*About this task*:
Where a line of the listing below holds "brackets", add it to the tally; give only the final number.

Content starts

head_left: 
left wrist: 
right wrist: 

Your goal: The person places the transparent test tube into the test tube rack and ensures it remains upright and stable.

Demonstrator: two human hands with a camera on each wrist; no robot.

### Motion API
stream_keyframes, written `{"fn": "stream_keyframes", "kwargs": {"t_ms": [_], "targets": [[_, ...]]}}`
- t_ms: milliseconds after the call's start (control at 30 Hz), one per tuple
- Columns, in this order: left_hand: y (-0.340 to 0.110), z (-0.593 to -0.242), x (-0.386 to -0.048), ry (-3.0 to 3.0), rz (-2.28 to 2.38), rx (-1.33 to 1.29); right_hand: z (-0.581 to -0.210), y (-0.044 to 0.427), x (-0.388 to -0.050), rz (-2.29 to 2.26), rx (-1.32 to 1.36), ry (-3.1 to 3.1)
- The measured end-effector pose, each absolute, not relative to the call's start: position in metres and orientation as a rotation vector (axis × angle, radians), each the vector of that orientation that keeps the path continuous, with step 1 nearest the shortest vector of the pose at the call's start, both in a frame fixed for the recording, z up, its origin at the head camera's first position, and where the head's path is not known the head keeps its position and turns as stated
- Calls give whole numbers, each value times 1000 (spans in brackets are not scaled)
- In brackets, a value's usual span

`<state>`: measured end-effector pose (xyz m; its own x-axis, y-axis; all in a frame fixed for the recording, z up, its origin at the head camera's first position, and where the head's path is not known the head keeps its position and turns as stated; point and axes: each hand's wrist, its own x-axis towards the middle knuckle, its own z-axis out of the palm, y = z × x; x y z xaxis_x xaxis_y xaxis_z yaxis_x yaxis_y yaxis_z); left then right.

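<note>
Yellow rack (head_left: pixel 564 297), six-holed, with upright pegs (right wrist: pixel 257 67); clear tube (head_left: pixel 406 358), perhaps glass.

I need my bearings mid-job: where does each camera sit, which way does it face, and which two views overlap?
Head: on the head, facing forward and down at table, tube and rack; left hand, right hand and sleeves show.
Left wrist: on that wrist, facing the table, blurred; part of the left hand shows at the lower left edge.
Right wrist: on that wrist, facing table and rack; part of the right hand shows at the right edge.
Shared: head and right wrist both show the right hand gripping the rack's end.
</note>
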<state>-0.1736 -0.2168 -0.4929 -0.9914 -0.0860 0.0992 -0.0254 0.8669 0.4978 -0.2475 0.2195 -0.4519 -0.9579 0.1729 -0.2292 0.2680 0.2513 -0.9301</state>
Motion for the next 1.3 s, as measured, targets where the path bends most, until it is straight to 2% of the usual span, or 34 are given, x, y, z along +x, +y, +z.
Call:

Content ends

*Answer box*:
2